Festival in Leiden, the Netherlands

The 3 October Festival (Dutch : 3 Oktoberfeest or simply 3 Oktober, also Leidens Ontzet) is a festival in Leiden, the Netherlands. It is held annually during the days leading up to the 3rd and often concludes that evening or the following day. Observed since the 1500s, its modern public celebration has been a locally declared holiday since 1886.

== Historical origins ==
The festival commemorates the anniversary of the 1573–1574 Siege of Leiden during the Eighty Years' War when the Spanish Army attempted to capture the city. The first siege lasted from October 1573 until March 1574, and the Spanish returned that May for a second attempt. The city had neglected, in the interim, to destroy Spanish fortifications outside of the city's protective walls and failed to acquire enough additional provisions to sustain a renewed siege, even though they were warned in advance of the Spanish forces' return.

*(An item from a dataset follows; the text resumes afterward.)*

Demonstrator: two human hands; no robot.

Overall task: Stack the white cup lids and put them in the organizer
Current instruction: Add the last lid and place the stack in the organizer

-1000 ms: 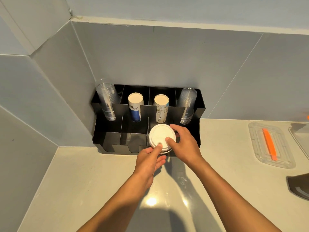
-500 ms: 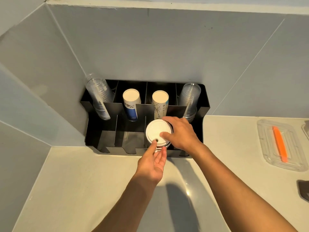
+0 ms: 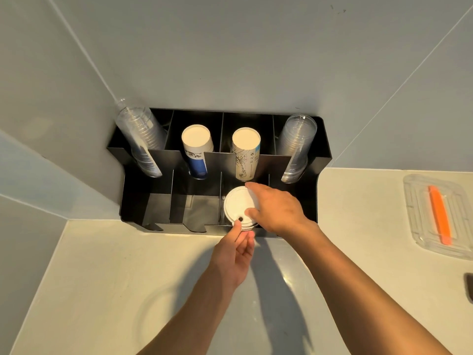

Food supplies within Leiden were almost completely exhausted as the Spanish attempted to infiltrate the city. To improve morale in the city, then-mayor Pieter Adriaanszoon van der Werff proposed committing suicide so his constituents could eat his own body. That September, the army of Dutch rebel leader William the Silent began formulating a plan to liberate the city.

They began destroying dikes near Rotterdam in order to flood the surrounding countryside. However, it took several days before there was enough wind to direct the water over the land toward Leiden. A fierce storm aided their efforts on the night of 2 October. The rising tide caused a portion of Leiden's city walls to begin crumbling. That, coupled by the rising water level in their camps, convinced the Spanish troops that an attack was underway and they fled in terror. By that time, hundreds of people within the city had perished due to starvation. According to legend, a boy, usually named as Cornelis Joppenszoon, left the city that night to explore the Spanish troop's destroyed camps. He found a pot of stew made of carrots, onions, parsnips, and meat, still warm and undamaged by the water. He then returned to the city and informed everyone that the troops had fled.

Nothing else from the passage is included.